Problem to work on:
Copy out all lines of the listing below that hold "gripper".

Recorded information:

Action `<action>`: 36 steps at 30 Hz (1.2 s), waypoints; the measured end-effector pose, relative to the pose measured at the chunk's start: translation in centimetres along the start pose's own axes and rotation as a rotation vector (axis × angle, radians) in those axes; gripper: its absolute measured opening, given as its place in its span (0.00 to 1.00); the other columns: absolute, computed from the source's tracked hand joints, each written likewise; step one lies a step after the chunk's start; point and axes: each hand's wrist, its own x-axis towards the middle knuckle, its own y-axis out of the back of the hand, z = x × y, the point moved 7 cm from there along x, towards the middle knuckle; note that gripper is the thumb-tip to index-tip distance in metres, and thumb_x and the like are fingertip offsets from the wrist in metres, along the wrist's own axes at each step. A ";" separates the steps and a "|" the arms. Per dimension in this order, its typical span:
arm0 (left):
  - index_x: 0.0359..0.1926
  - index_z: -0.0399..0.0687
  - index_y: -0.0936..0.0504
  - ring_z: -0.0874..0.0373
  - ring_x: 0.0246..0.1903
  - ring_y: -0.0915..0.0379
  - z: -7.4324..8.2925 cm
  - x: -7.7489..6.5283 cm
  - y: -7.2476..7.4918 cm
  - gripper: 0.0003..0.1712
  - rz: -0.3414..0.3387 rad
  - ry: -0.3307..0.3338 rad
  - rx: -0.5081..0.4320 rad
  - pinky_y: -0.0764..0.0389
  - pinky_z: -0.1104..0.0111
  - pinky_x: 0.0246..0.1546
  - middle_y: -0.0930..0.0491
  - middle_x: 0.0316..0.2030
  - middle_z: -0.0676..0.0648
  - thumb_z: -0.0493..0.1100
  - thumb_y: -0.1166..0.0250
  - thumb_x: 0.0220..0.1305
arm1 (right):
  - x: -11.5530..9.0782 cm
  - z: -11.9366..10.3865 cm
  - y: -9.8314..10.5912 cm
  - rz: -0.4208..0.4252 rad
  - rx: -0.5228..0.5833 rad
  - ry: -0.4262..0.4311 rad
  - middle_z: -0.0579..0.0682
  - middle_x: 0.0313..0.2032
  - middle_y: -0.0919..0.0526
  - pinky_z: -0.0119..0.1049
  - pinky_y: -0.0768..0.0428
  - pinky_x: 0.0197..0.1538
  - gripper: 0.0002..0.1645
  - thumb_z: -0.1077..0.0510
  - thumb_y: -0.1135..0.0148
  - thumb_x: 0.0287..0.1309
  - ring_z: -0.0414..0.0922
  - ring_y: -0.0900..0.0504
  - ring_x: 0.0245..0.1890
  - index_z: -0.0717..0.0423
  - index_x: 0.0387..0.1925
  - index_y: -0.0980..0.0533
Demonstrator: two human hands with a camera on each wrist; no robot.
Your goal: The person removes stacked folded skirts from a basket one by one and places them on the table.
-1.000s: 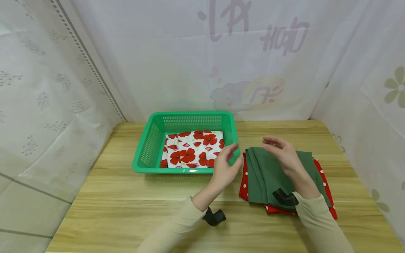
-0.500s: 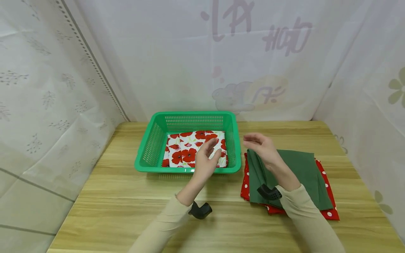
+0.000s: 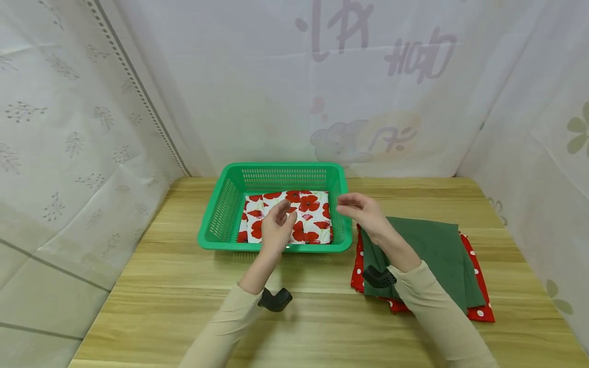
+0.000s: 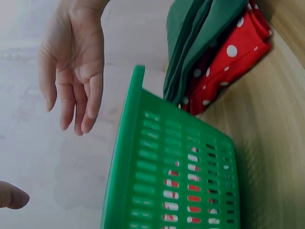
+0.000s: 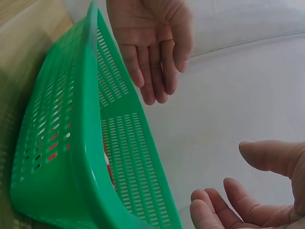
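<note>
My left hand (image 3: 277, 230) hovers over the front rim of a green plastic basket (image 3: 216, 217), fingers relaxed and holding nothing. Inside the basket lies a folded white cloth with red poppies (image 3: 309, 217). Over the basket's right rim hangs my right hand (image 3: 368, 217), its fingers loosely bent around nothing. Both palms face each other; the right wrist view shows the left hand (image 5: 151, 47) above the basket rim, with the right hand's fingers (image 5: 262, 210) at lower right. Just right of the basket, a folded dark green cloth (image 3: 430, 255) rests on a red polka-dot cloth (image 3: 480, 286).
The basket stands on a wood-grain table (image 3: 184, 306) near its back edge. White printed curtains (image 3: 257, 92) hang behind and at both sides. A black wrist mount (image 3: 276, 299) sticks out from each sleeve.
Both hands have moved left, the left one from the basket's right front corner to its front middle, the right one from above the green cloth to the basket's right rim. The cloths stay put.
</note>
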 end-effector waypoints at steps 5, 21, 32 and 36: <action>0.61 0.29 0.33 0.45 0.60 0.35 -0.6 0.3 1.2 0.26 0.019 0.046 -0.009 0.34 0.59 0.60 0.31 0.59 0.34 0.35 0.42 0.64 | 0.4 0.1 -1.0 -0.024 0.002 -0.023 0.65 0.56 0.29 0.47 0.30 0.59 0.25 0.63 0.43 0.61 0.55 0.29 0.54 0.71 0.58 0.33; 0.70 0.31 0.50 0.42 0.63 0.45 -2.6 1.3 4.6 0.38 -0.015 0.314 0.123 0.37 0.53 0.61 0.41 0.65 0.35 0.41 0.45 0.66 | 1.0 1.6 -4.2 -0.195 0.155 -0.222 0.65 0.70 0.55 0.48 0.44 0.68 0.41 0.59 0.50 0.66 0.57 0.47 0.69 0.71 0.70 0.58; 0.70 0.29 0.56 0.39 0.65 0.49 -2.9 3.4 5.9 0.41 -0.205 0.389 0.366 0.41 0.49 0.63 0.48 0.67 0.32 0.47 0.49 0.68 | 1.9 3.1 -5.5 -0.207 0.145 -0.344 0.60 0.72 0.64 0.51 0.50 0.69 0.43 0.57 0.51 0.67 0.57 0.56 0.71 0.71 0.70 0.62; 0.70 0.29 0.56 0.39 0.66 0.52 -3.0 4.6 6.9 0.41 -0.241 0.418 0.469 0.42 0.49 0.63 0.51 0.68 0.31 0.49 0.50 0.68 | 2.2 3.5 -5.9 -0.207 0.149 -0.385 0.59 0.72 0.63 0.50 0.49 0.69 0.43 0.57 0.51 0.67 0.57 0.56 0.71 0.70 0.70 0.61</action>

Worked solution:
Action `<action>`: 36 steps at 30 Hz (1.2 s), waypoints; the measured end-effector pose, relative to the pose measured at the chunk's start: translation in centimetres along the start pose's own axes and rotation as a rotation vector (axis × angle, radians) in those axes; gripper: its absolute measured opening, given as its place in its span (0.00 to 1.00); the other columns: absolute, computed from the source's tracked hand joints, each written likewise; step one lies a step after the chunk's start; point and axes: each hand's wrist, its own x-axis towards the middle knuckle, its own y-axis out of the back of the hand, z = x × y, the point moved 7 cm from there along x, towards the middle knuckle; note that gripper is the thumb-tip to index-tip distance in metres, and thumb_x and the like are fingertip offsets from the wrist in metres, along the wrist's own axes at each step. A ";" separates the steps and a "|" the arms. Per dimension in this order, its typical span:
  - gripper: 0.0003..0.1712
  - gripper: 0.0002..0.1645

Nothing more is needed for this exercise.